Information within this scope of discovery need not be admissible in evidence to
be discoverable.
Fed. R. Civ. P. 26(b)(1). “[T]he scope of discovery under the Federal Rules of Civil Procedure is
traditionally quite broad.” Lewis v. ACB Bus. Serv., Inc., 135 F.3d 389, 402 (6th Cir. 1998). After
making a good faith attempt to resolve a dispute, a party may file a motion to compel discovery
under Rule 37 of the Federal Rules of Civil Procedure if it believes another party has failed to
respond to discovery requests or that the party’s responses are evasive or incomplete. Fed. R.

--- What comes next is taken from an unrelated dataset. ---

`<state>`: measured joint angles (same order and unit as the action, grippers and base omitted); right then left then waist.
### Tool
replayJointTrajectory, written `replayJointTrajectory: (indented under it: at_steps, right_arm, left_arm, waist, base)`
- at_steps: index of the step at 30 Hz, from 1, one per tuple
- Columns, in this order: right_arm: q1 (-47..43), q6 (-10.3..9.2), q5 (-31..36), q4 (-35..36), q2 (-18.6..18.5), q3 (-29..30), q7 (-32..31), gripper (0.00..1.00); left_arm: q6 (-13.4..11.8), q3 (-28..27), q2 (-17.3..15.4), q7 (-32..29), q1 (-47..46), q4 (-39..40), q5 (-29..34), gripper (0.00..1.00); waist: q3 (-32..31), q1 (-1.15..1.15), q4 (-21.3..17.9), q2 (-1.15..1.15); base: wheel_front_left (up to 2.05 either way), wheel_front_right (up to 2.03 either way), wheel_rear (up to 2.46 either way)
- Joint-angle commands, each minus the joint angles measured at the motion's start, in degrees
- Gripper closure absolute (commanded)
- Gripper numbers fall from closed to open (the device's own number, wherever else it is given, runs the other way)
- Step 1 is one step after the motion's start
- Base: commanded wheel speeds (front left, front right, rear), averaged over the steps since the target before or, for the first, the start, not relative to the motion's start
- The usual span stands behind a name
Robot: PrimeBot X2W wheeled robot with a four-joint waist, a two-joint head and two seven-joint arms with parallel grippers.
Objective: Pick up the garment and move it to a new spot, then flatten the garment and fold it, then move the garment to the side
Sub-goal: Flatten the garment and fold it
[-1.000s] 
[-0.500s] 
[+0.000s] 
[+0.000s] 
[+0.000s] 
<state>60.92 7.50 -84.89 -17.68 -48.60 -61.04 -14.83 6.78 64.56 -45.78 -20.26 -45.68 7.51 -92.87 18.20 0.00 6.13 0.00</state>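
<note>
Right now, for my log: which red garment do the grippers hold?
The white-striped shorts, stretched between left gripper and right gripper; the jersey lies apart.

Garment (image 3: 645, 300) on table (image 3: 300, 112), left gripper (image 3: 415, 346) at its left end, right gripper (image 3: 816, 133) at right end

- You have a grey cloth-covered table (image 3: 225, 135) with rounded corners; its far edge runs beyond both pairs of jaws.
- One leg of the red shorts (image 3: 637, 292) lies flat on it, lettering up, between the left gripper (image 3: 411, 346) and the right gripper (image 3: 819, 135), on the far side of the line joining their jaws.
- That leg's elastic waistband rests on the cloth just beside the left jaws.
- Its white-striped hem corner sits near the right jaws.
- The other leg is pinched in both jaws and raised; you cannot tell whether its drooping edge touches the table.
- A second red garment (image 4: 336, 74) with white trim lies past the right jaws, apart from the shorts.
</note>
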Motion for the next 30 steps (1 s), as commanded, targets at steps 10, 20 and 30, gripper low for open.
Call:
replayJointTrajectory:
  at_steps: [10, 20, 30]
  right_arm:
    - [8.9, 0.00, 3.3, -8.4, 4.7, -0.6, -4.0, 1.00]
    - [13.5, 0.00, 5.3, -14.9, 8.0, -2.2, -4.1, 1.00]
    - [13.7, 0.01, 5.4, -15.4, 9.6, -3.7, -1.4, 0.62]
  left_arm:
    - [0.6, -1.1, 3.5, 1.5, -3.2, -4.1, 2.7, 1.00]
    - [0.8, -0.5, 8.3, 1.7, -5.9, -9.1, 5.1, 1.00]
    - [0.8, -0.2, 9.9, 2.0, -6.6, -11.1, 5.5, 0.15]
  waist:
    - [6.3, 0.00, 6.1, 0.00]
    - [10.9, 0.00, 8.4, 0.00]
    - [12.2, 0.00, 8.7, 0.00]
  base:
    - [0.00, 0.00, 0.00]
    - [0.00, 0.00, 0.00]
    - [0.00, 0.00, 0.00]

Civ. P. 37(a). In ruling on such a motion, a trial court has broad discretion in determining the
scope of discovery. Lewis, 135 F.3d at 402.
ANALYSIS
A. Scope of UCB’s query
The parties dispute the scope of the discovery that UCB is required to produce in
compliance with this Court’s Order of April 13, 2017, which granted Plaintiff’s second motion to
compel. UCB argues that it was only required to produce information that would identify
putative class members consistent with the class definition in Plaintiff’s complaint. Plaintiff
believes that the Court ordered UCB to produce all “‘wrong number’ calls UCB made using its
dialer or with an unattended message to Plaintiff and the class.” (Doc. 62, at 1).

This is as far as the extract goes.